What you should do:
Exactly the lines from the opening of the records through the line containing "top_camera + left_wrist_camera" should be copied, with both included.

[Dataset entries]
========================================
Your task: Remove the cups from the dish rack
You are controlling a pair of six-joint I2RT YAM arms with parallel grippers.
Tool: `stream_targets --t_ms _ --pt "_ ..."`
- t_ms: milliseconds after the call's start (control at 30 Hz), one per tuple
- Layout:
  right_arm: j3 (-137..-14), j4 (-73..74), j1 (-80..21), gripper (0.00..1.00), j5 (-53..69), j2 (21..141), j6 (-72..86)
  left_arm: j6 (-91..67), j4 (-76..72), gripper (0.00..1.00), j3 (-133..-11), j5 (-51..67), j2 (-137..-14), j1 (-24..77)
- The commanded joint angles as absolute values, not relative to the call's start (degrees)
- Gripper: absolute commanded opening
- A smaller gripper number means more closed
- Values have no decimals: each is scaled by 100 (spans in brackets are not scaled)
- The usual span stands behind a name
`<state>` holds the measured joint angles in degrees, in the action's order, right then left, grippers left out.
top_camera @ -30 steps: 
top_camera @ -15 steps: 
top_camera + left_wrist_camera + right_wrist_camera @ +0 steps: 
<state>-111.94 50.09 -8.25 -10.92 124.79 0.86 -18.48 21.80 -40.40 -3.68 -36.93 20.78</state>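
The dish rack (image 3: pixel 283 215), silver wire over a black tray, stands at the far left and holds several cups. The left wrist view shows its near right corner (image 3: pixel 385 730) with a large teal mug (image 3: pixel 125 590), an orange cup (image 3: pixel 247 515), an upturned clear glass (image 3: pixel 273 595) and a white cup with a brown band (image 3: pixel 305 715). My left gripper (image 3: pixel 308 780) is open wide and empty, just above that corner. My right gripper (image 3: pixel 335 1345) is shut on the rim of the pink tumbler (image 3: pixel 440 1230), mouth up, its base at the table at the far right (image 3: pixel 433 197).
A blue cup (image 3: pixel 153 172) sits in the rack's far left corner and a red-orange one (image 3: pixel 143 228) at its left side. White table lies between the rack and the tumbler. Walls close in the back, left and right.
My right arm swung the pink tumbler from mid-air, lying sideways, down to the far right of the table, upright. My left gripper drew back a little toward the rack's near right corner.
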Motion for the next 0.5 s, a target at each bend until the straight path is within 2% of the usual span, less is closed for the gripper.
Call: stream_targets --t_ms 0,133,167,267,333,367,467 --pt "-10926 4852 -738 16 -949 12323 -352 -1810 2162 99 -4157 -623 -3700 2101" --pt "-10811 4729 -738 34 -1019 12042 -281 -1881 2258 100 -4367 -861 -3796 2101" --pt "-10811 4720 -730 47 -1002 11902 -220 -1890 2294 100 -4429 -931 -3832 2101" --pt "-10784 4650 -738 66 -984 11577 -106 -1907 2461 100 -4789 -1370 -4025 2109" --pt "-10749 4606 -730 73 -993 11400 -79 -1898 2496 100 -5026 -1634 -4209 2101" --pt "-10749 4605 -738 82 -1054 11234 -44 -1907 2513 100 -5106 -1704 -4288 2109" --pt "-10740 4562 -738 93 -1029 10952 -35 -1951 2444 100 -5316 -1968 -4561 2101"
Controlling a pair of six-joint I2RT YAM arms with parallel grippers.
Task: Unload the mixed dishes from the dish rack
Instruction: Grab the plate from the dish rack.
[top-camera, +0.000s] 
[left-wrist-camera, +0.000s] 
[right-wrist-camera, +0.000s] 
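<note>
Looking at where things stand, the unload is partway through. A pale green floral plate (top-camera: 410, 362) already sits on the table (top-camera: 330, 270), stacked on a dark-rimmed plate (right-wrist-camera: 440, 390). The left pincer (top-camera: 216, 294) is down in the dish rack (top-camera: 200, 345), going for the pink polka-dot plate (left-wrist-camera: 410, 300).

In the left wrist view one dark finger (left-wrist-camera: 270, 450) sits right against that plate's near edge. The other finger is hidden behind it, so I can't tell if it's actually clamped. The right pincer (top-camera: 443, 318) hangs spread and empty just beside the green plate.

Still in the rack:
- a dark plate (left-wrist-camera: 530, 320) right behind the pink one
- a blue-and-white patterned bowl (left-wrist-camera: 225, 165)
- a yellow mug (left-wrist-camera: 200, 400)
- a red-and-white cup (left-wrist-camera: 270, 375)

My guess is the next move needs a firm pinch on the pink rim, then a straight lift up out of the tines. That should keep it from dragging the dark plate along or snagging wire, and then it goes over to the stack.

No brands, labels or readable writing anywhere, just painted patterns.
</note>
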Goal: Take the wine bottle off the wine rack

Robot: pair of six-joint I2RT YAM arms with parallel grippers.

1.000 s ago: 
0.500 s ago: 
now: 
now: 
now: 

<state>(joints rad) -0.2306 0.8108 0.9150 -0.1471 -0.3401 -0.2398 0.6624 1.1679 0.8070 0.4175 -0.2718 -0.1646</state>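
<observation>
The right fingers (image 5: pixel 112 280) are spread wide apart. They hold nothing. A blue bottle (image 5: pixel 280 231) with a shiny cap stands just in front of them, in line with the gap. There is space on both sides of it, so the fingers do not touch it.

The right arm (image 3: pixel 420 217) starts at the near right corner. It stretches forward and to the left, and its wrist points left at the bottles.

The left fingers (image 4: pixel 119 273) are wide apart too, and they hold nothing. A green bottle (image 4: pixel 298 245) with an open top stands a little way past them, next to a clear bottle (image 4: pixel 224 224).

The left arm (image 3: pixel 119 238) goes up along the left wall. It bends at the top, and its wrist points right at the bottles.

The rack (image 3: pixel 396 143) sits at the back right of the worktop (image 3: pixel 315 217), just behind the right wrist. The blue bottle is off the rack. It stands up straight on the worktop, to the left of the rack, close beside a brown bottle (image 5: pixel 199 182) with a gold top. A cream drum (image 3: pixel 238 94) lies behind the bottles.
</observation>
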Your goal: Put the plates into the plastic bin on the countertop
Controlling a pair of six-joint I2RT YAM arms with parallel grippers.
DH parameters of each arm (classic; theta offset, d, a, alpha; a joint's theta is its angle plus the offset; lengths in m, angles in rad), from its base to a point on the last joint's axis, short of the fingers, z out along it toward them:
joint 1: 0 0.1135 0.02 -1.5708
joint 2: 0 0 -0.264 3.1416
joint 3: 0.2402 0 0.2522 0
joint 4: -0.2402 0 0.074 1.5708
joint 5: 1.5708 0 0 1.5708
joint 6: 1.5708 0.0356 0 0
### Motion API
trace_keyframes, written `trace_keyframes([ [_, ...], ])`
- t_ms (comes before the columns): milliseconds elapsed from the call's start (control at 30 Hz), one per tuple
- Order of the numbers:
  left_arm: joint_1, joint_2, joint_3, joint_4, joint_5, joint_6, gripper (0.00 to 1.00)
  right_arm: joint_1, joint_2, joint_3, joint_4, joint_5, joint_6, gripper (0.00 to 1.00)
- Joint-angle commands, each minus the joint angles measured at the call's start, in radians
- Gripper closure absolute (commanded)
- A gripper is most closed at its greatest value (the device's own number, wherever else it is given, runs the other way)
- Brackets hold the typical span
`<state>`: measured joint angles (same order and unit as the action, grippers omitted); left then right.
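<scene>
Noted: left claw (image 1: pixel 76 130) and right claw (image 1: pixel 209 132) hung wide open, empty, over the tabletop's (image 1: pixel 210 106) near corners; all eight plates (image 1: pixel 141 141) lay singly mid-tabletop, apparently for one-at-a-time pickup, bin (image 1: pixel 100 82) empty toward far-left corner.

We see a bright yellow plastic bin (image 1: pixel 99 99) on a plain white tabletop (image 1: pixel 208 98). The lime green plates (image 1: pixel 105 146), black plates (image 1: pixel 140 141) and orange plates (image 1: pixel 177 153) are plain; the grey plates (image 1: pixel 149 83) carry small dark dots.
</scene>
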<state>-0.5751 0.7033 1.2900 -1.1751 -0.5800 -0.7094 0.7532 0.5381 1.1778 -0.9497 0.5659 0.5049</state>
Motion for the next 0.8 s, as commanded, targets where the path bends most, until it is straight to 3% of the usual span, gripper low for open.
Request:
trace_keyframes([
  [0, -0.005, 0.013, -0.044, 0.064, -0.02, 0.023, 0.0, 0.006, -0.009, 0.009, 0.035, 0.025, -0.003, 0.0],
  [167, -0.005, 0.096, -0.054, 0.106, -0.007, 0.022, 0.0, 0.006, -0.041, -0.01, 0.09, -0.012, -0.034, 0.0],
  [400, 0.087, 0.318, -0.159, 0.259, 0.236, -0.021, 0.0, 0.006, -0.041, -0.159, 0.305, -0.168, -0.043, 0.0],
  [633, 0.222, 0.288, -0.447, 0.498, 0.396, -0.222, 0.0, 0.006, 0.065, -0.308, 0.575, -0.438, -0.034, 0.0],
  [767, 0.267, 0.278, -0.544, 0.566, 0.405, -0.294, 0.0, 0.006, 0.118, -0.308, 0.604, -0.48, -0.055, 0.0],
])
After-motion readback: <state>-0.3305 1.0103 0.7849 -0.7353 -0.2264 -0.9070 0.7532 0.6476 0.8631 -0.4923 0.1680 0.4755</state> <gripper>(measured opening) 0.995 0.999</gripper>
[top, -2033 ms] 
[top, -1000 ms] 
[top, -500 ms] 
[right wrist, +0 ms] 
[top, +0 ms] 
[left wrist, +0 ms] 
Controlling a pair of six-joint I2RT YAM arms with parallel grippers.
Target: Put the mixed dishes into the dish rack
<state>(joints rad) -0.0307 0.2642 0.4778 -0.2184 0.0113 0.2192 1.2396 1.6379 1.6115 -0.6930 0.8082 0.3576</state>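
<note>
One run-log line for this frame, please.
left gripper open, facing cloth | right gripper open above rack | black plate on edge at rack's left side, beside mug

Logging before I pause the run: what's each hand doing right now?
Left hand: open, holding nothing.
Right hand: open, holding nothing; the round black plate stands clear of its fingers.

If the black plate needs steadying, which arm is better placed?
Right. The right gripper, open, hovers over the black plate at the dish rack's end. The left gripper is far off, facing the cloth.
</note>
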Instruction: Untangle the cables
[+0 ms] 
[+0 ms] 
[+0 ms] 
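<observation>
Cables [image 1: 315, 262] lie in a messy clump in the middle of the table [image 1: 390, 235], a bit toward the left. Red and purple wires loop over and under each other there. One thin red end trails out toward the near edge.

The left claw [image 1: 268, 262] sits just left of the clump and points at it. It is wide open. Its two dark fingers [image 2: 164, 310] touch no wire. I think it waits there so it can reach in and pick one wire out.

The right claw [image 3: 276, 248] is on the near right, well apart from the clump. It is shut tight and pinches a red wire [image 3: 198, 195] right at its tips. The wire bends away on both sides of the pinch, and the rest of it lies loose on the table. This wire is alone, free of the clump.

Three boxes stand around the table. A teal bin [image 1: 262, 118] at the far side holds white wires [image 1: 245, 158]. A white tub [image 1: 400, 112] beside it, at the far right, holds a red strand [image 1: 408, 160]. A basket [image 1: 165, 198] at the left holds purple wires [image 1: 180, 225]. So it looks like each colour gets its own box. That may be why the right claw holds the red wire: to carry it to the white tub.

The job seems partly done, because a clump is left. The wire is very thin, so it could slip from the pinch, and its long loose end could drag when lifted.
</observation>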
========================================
Your solution:
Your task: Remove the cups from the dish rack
You are controlling a pair of six-joint I2RT YAM arms with parallel grippers.
Tool: `stream_targets --t_ms _ --pt "_ ..."`
- t_ms: milliseconds after the call's start (control at 30 Hz), one per tuple
- Layout:
  right_arm: j3 (-137..-14), j4 (-73..74), j1 (-80..21), gripper (0.00..1.00), j5 (-53..69), j2 (21..141), j6 (-72..86)
  left_arm: j6 (-91..67), j4 (-76..72), gripper (0.00..1.00), j3 (-133..-11), j5 (-51..67), j2 (-137..-14), j1 (-24..77)
- The commanded joint angles as absolute values, not relative to the call's start (degrees)
- Gripper: absolute commanded opening
- A smaller gripper number means more closed
- Values have no decimals: each is scaled by 100 (spans in brackets are not scaled)
- The usual span stands behind a name
`<state>` holds the measured joint angles in degrees, in the action's order, right then left, grippers left out.
top_camera @ -30 steps: 
top_camera @ -15 steps: 
top_camera + left_wrist_camera + right_wrist_camera @ +0 steps: 

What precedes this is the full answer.